I sostenitori ‘non deambulanti e invalidi al 100% con accompagnatore’ potranno acquistare i tagliandi di ingresso esclusivamente dalle ore 10.00 del 14 aprile alle ore 18.00 del 6 maggio 2016 con le seguenti modalità:

- i sostenitori del Milan, prenotando l’acquisto presso il sito della società,
acmilan.com, fino ad un massimo di 80 posti disponibili (40 disabili + 40 accompagnatori) in Tribuna Monte Mario;

- i sostenitori della Juventus, inviando una mail a biglietteria @ legaseriea.it, fino ad un massimo di 80 posti disponibili (40 disabili + 40 accompagnatori) in Tribuna Tevere.
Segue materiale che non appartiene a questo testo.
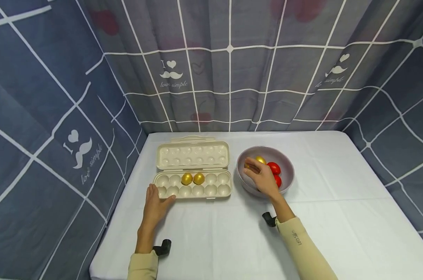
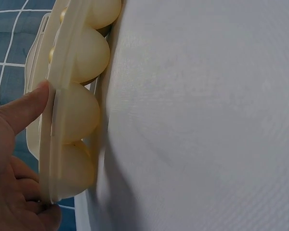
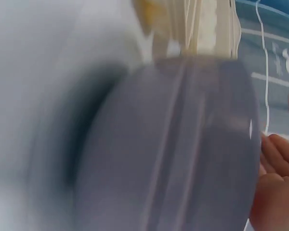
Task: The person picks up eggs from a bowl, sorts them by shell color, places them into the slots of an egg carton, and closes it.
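Note:
An open cream egg carton (image 1: pixel 192 198) lies on the left of the table, its lid (image 1: pixel 193 155) folded back. Two gold eggs (image 1: pixel 192 179) sit side by side in its back row. My left hand (image 1: pixel 155 208) grips the carton's near left corner, with the thumb (image 2: pixel 31 106) on the front rim and curled fingers at the end. Over the left part of a greyish-purple bowl (image 1: pixel 288 175) is my right hand (image 1: pixel 262 179), fingers loosely bent and parted from the thumb. Red eggs (image 1: pixel 274 168) and a gold egg (image 1: pixel 260 160) show in the bowl, partly hidden by that hand.
A white cloth covers the table (image 1: pixel 320 233). Grey-blue curtains (image 1: pixel 229 77) with white lines hang behind it and along both sides. A black wrist camera (image 1: pixel 269 219) sits below the right hand, and another (image 1: pixel 162 247) beside the left wrist.

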Available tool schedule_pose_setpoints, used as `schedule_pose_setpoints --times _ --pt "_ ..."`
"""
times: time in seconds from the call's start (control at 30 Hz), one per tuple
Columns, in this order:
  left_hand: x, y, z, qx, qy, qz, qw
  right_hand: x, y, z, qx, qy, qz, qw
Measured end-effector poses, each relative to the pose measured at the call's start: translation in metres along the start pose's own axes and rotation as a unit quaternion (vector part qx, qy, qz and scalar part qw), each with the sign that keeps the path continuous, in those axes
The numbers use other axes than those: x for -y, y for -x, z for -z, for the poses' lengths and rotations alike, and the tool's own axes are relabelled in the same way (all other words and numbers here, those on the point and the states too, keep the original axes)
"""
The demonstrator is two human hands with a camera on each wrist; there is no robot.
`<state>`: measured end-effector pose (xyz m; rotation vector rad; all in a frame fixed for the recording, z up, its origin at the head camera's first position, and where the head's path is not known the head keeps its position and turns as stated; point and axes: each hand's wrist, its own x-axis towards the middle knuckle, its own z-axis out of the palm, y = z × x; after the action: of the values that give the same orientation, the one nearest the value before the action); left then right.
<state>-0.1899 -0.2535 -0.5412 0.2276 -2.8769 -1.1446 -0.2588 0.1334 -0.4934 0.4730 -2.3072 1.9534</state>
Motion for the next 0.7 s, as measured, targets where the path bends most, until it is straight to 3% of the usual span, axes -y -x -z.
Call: schedule_pose_setpoints --times 0.23,0.47,0.57,0.7 --pt "0.001 0.003 0.0 0.001 0.007 0.003 1.0 -0.012 0.014 0.032 -0.047 0.061 -0.034 0.996" --pt "0.006 0.005 0.002 0.005 0.006 0.001 1.0 -0.019 0.014 0.03 -0.03 0.083 -0.048 0.995" --pt "0.005 0.003 0.002 0.011 0.004 0.001 0.9999 -0.017 0.011 0.028 -0.024 0.122 -0.057 0.991" --pt "0.002 0.001 0.002 0.012 0.002 0.001 0.9999 -0.014 0.007 0.023 -0.009 0.201 -0.077 0.977"
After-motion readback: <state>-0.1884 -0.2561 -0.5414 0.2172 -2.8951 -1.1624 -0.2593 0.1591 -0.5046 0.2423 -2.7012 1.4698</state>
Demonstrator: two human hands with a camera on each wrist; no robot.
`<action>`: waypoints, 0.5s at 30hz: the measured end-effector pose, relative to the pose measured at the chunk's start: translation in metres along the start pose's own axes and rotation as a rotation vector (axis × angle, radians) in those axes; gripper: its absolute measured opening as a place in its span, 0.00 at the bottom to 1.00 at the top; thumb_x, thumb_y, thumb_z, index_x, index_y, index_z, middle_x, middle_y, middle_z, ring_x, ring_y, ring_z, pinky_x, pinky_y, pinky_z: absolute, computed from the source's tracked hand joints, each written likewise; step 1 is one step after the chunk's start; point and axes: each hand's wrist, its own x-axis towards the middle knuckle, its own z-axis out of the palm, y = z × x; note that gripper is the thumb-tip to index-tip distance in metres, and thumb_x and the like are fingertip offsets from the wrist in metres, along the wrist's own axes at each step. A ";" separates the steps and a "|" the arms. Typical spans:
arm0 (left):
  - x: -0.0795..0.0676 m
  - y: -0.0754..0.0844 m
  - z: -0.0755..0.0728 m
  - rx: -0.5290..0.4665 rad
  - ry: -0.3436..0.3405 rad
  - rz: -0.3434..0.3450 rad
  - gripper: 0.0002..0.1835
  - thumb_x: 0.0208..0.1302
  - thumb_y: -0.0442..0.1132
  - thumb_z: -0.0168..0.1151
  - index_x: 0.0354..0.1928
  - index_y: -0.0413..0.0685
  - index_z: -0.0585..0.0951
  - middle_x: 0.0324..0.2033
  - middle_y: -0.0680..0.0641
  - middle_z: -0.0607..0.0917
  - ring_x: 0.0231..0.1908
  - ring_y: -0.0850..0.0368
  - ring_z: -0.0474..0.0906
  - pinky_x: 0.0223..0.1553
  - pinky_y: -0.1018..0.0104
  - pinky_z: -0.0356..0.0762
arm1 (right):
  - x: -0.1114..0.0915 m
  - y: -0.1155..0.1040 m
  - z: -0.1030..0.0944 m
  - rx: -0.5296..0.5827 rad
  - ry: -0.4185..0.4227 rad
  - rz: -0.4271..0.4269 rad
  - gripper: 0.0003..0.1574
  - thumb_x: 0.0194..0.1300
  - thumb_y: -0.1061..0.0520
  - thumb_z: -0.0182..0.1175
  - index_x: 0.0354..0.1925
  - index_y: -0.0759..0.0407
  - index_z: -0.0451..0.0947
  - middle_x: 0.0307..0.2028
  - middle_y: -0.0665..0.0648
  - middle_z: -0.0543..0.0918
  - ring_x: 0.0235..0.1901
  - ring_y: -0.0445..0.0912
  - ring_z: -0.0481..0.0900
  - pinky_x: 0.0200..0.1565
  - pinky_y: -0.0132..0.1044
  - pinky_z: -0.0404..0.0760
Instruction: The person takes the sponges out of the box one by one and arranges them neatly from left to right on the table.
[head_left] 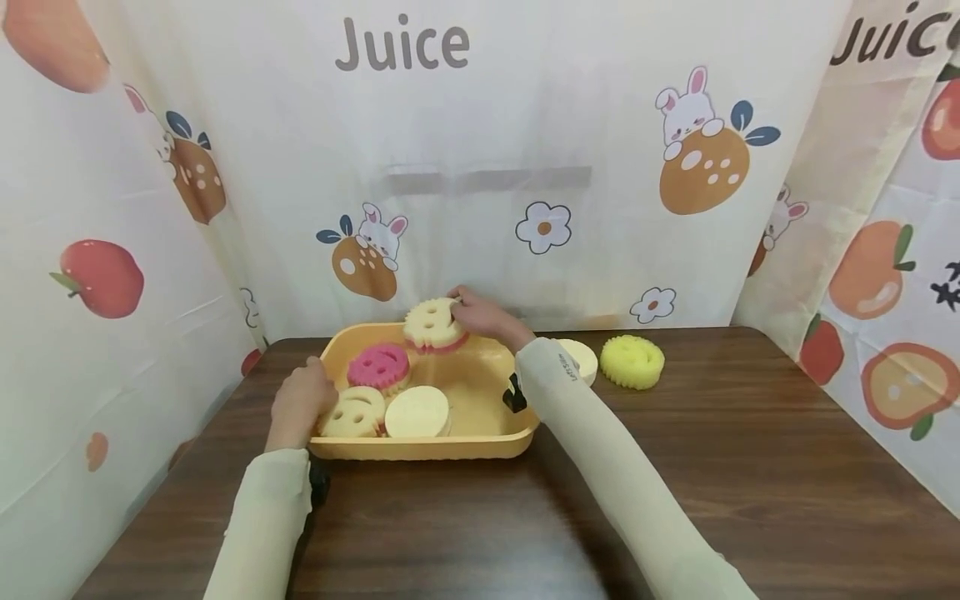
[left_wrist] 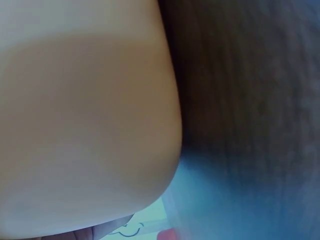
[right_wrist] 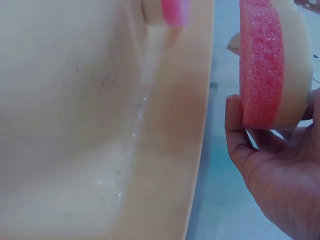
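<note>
My right hand grips a smiley-face sponge, raised above the back rim of a yellow tray. The right wrist view shows its cream layer over a red-pink layer, with the fingers of my right hand curled around its edge. My left hand holds the tray's left rim; in the left wrist view the tray wall hides most of its fingers. Inside the tray lie a pink smiley sponge, a cream smiley sponge and a plain cream round sponge.
Right of the tray, a yellow smiley sponge sits on the brown wooden table. A cream round sponge is partly hidden behind my right forearm. Printed curtains enclose the table's back and sides.
</note>
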 end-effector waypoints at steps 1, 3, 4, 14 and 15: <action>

L’accredito degli invalidi di guerra avverrà il giorno della gara direttamente allo stadio, dietro presentazione della necessaria documentazione e fino ad esaurimento dei posti.

ACCREDITI TV, STAMPA E FOTOGRAFI
La Lega Nazionale Professionisti Serie A, organizzatrice dell’evento, è l’unico soggetto autorizzato ad emettere tagliandi di accredito per accedere allo Stadio Olimpico.
Gli accrediti verranno rilasciati con le seguenti modalità:
a) Accrediti stampa
Le richieste dovranno pervenire, entro e non oltre le ore 18.00 di martedì 12 maggio 2016, all’Ufficio Stampa della Lega Serie A (mail: stampa @ legaseriea .it).
Suddetto termine è da intendersi tassativo.
Le richieste dovranno essere inviate su carta intestata e recare la firma del Direttore di testata (oltre all’indicazione del luogo e della data di nascita e del numero della tessera professionale della persona per la quale si richiede l’accredito). Anche i titolari delle tessere CONI Stampa dovranno inviare la richiesta di accredito con le stesse modalità, specificando di essere in possesso della stessa, ai fini dell’assegnazione della postazione. La richiesta di accesso alla mixed zone andrà espressamente indicata nella richiesta di accredito.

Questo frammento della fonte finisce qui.